I think it's a documentation issue. I think I had to search the forums to find out about it when I was playing with JSON interop. Nowhere on the actual template page in the Arc documentation does it tell you this is a thing.
Some things I've only been able to figure out by studying the compiler or arc source code itself. Granted, that's illuminating, but it's also sometimes really annoying.
Templates should just enforce a signature for table fields, but otherwise decompose to tables. I think the issue is that the tables generated by (inst) from a template are annotated as type 'tem when that should (could?) be done with a tag that doesn't actually change the type. Since the template name is passed to the function, you could just build the table with default values without annotating it. You could also delete most of the template functions that just serve as template versions of table functions.
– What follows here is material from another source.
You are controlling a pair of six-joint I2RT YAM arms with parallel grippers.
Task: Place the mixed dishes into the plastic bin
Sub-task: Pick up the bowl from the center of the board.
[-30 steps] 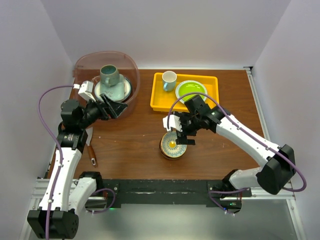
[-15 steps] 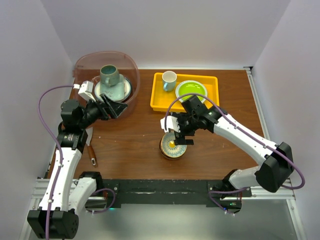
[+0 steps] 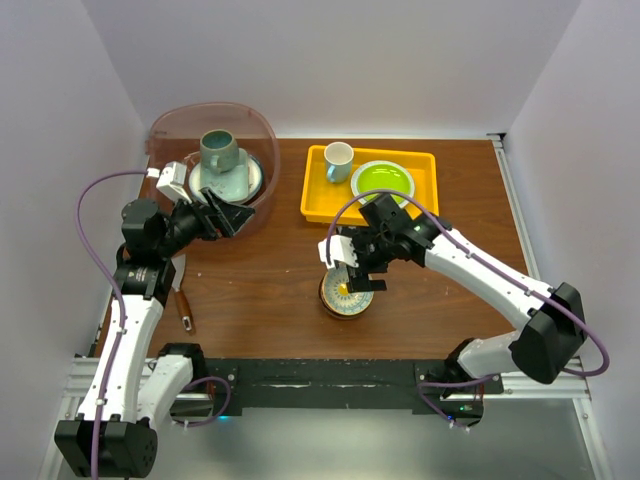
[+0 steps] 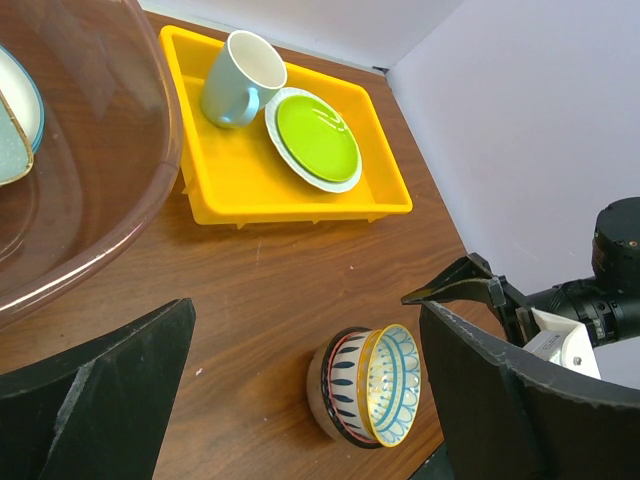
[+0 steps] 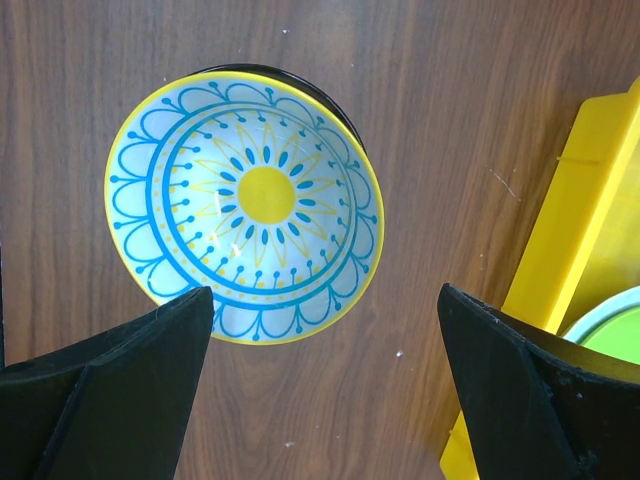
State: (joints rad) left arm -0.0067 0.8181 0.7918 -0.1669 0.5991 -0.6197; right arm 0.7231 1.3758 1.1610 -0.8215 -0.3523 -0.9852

edit: I was also assuming templates type-hinted field values but I don't think they do. Maybe they should?
Also, does anyone else find it a bit odd that a language feature like this is in a lib file rather than being part of the core language?
I disagree with your vision for templates. If you just want something that behaves like tables, why not just use tables? A helper that fills in default values would be pretty easy to write.
Think about the use case of news.arc. There's a list of 'objects' that need to be serialized to disk and unserialized from disk. What should happen if you change the default for a template in code? Should the default update transparently for existing objects? If so, you need some way to distinguish tables that were generated by templates. Which implies something that manages them throughout their life cycle.
>Small languages take it as a mark of pride to move as much as possible into libraries :)
Yeah, I've seen projects that show off the power of a language by doing "x in < 100 lines" that just don't count a remote API call with half a million LOC running on a server or something ;) But with language features like macros and templates that have become ubiquitous, I feel like it's kind of cheating not to just fold them into arc proper.
But that's just me... one thing I've learned being here is that I seem to flow against the culture more than with it, so I can just agree to disagree.
> If you just want something that behaves like tables, why not just use tables?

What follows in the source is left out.